On Pre-Training for Visuo-Motor Control: Revisiting a Learning-from-Scratch Baseline
This work addresses the problem of evaluating pre-training methods for visuo-motor control, showing that domain gaps hinder current approaches, and provides a strong baseline for benchmarking, which is incremental as it revisits and refines existing ideas.
The paper examined the effectiveness of pre-training for visuo-motor control tasks and found that a simple Learning-from-Scratch baseline with data augmentation and a shallow ConvNet is competitive with recent methods using frozen pre-trained visual representations, across various algorithms, tasks, and metrics in simulation and on a real robot.
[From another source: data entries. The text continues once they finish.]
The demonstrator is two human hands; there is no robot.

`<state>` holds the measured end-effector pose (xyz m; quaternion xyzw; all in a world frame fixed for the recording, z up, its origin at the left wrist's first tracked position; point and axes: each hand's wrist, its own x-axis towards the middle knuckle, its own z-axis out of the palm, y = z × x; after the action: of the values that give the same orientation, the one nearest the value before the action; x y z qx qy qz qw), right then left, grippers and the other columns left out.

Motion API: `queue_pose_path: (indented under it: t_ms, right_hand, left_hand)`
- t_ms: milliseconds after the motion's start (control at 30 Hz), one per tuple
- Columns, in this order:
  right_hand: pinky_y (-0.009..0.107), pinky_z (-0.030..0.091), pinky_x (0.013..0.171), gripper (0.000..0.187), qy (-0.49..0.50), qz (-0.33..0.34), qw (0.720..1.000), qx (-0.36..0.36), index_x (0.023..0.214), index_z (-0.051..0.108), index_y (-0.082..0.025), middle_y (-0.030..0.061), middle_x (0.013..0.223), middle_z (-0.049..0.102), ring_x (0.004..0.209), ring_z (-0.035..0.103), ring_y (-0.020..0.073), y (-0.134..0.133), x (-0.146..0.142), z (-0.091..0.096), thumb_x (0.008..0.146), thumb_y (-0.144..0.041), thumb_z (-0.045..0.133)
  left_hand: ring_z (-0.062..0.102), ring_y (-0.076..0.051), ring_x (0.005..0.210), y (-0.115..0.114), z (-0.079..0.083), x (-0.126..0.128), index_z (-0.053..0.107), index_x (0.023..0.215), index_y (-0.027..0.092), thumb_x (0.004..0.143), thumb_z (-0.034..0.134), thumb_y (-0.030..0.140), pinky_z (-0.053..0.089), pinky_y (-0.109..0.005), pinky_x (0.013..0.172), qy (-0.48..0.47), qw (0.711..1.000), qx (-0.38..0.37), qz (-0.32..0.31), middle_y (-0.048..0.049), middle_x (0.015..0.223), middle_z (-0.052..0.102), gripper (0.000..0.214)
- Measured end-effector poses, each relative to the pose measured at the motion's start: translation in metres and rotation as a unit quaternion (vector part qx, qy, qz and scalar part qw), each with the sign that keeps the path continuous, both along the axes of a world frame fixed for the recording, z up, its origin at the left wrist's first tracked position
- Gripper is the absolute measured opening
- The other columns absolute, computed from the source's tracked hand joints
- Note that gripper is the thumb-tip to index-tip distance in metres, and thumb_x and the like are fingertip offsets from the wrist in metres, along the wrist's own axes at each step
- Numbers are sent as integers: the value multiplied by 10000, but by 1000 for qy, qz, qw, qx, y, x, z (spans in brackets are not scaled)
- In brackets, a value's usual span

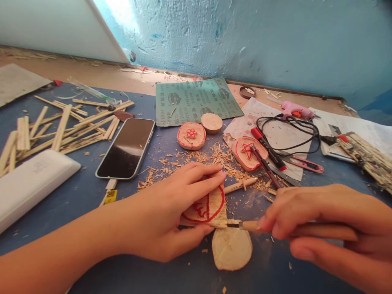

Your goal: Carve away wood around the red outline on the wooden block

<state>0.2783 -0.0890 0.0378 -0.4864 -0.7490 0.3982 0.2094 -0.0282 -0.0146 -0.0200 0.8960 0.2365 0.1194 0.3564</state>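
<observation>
- Left hand (171,204): grip closed on the red-marked wood block (217,207), beside a round wood slice (232,250).
- Right hand (330,216): grip wrapped around the carving chisel (249,226), blade at the block's edge.
- I'd shave thinly, left thumb off the blade's line.

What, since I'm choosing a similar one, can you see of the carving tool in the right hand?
The carving tool has a pale wooden handle, a narrow metal collar and a short, dark blade. It lies nearly level in the right hand, whose fingers hide part of the handle. The blade points left, its tip apparently against the right edge of the wooden board; its exact shape is too small to tell.
</observation>
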Motion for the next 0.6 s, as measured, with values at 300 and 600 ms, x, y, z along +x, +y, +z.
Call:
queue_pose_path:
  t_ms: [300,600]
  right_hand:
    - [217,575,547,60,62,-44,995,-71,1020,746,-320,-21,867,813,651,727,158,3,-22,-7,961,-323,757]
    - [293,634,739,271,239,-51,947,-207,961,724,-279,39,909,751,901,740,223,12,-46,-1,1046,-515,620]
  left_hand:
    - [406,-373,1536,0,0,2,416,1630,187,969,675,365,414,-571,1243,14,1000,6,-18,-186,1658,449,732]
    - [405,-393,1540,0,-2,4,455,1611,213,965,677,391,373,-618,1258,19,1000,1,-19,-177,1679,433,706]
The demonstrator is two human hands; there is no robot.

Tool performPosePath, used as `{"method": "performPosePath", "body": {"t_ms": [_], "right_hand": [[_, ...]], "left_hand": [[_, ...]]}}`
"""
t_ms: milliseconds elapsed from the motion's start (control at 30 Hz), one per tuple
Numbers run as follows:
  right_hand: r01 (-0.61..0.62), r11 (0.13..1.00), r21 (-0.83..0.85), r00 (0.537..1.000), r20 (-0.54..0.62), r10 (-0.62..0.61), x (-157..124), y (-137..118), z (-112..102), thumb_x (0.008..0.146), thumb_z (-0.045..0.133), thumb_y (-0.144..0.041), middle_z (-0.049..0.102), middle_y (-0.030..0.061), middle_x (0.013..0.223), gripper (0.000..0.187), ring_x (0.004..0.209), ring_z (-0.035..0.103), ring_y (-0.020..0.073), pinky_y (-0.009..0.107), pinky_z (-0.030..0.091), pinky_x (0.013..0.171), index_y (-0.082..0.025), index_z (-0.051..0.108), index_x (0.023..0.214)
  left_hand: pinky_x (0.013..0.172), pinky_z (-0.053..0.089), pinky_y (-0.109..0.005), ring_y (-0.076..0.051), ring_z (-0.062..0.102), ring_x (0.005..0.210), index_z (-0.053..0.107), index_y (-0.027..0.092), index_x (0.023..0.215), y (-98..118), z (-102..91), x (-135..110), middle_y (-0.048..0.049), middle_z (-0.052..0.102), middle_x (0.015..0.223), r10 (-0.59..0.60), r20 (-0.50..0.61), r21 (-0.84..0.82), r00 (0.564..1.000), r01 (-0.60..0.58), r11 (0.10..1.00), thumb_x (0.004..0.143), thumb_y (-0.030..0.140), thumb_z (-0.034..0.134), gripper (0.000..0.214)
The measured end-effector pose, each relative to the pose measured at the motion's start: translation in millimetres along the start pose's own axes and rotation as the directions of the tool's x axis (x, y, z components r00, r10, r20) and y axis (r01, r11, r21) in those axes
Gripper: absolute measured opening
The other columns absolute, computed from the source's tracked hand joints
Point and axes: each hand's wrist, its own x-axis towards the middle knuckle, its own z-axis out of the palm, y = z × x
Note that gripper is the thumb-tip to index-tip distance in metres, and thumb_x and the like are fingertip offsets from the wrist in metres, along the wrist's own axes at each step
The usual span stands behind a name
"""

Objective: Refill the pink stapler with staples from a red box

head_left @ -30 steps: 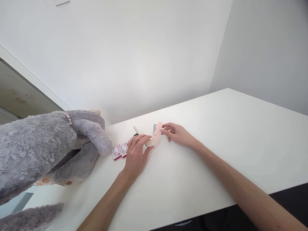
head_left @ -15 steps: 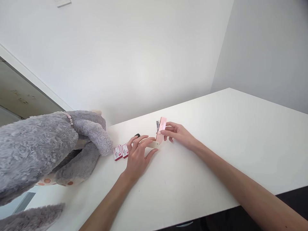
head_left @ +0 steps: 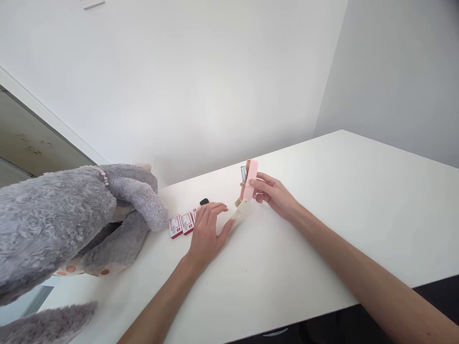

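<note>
— In the right hand?
— Pinching a stapler by its pink half, between nearly closed thumb and fingers, with the cream half slanting toward the left thumb.
— In the left hand?
— Spread loosely, with nothing evidently gripped; impossible to tell about thumb contact. Just left of those fingers, small boxes.
— Likely trouble?
— Perhaps nipping the left thumb at the pivot, from holding only the pink half; or slipping, from too light a pinch.
</note>
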Motion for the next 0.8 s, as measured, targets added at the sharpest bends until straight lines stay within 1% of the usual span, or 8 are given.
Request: {"method": "performPosePath", "body": {"t_ms": [133,267,467,600,700,800], "right_hand": [[-0.018,0.999,-0.042,0.999,0.049,0.020,-2.2,-2.1,2.0,0.085,0.073,-0.060,0.074,0.0094,0.117,0.056,0.080,0.060,0.0187,0.032,0.045,0.065,-0.028,0.068,0.131],[0.019,0.998,-0.054,0.994,0.110,-0.013,-5.0,-4.8,5.0,0.089,0.070,-0.058,0.073,0.0071,0.107,0.050,0.079,0.058,0.0177,0.031,0.044,0.066,-0.029,0.071,0.130],[0.055,0.997,-0.051,0.994,0.096,-0.050,-5.1,-4.4,5.2,0.091,0.070,-0.054,0.071,0.0048,0.101,0.044,0.075,0.053,0.0155,0.030,0.042,0.065,-0.030,0.073,0.127],[0.047,0.996,-0.077,0.996,0.085,-0.040,-4.6,-3.7,3.5,0.090,0.071,-0.054,0.071,0.0044,0.099,0.045,0.075,0.055,0.0164,0.031,0.042,0.066,-0.030,0.073,0.127],[0.042,0.995,-0.088,0.994,0.100,-0.034,-5.0,-3.2,2.6,0.090,0.070,-0.054,0.071,0.0044,0.098,0.045,0.077,0.056,0.0172,0.032,0.043,0.068,-0.030,0.073,0.128],[0.049,0.993,-0.103,0.992,0.124,-0.036,-5.2,-3.1,3.1,0.091,0.071,-0.052,0.072,0.0037,0.098,0.042,0.080,0.056,0.0174,0.032,0.043,0.070,-0.031,0.074,0.127]], "left_hand": [[0.094,0.050,-0.043,-0.025,0.063,0.110,0.055,0.024,0.119,2.0,0.0,0.6,-0.0076,0.069,0.117,-0.007,-0.016,-0.003,1.000,0.006,1.000,0.100,0.024,0.063,0.021],[0.095,0.049,-0.042,-0.024,0.062,0.111,0.055,0.024,0.120,2.3,-0.1,0.6,-0.0079,0.068,0.118,-0.009,-0.007,-0.010,1.000,0.009,1.000,0.099,0.022,0.063,0.022],[0.094,0.049,-0.042,-0.024,0.062,0.110,0.054,0.024,0.119,2.5,0.2,0.0,-0.0076,0.068,0.116,-0.014,0.019,-0.029,1.000,0.015,0.999,0.100,0.022,0.062,0.021],[0.096,0.049,-0.041,-0.023,0.061,0.110,0.054,0.024,0.119,1.7,1.1,-1.1,-0.0072,0.067,0.116,-0.035,0.031,-0.045,0.999,0.037,0.998,0.100,0.020,0.061,0.020],[0.097,0.050,-0.041,-0.022,0.060,0.110,0.054,0.024,0.119,1.3,1.8,-1.8,-0.0070,0.067,0.116,-0.054,0.038,-0.055,0.998,0.056,0.997,0.101,0.021,0.060,0.019],[0.097,0.050,-0.042,-0.023,0.060,0.112,0.054,0.024,0.120,1.4,2.1,-1.9,-0.0075,0.066,0.118,-0.064,0.031,-0.057,0.997,0.065,0.996,0.101,0.021,0.059,0.020]]}}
In this paper, we examine the effectiveness of pre-training for visuo-motor control tasks. We revisit a simple Learning-from-Scratch (LfS) baseline that incorporates data augmentation and a shallow ConvNet, and find that this baseline is surprisingly competitive with recent approaches (PVR, MVP, R3M) that leverage frozen visual representations trained on large-scale vision datasets -- across a variety of algorithms, task domains, and metrics in simulation and on a real robot. Our results demonstrate that these methods are hindered by a significant domain gap between the pre-training datasets and current benchmarks for visuo-motor control, which is alleviated by finetuning. Based on our findings, we provide recommendations for future research in pre-training for control and hope that our simple yet strong baseline will aid in accurately benchmarking progress in this area.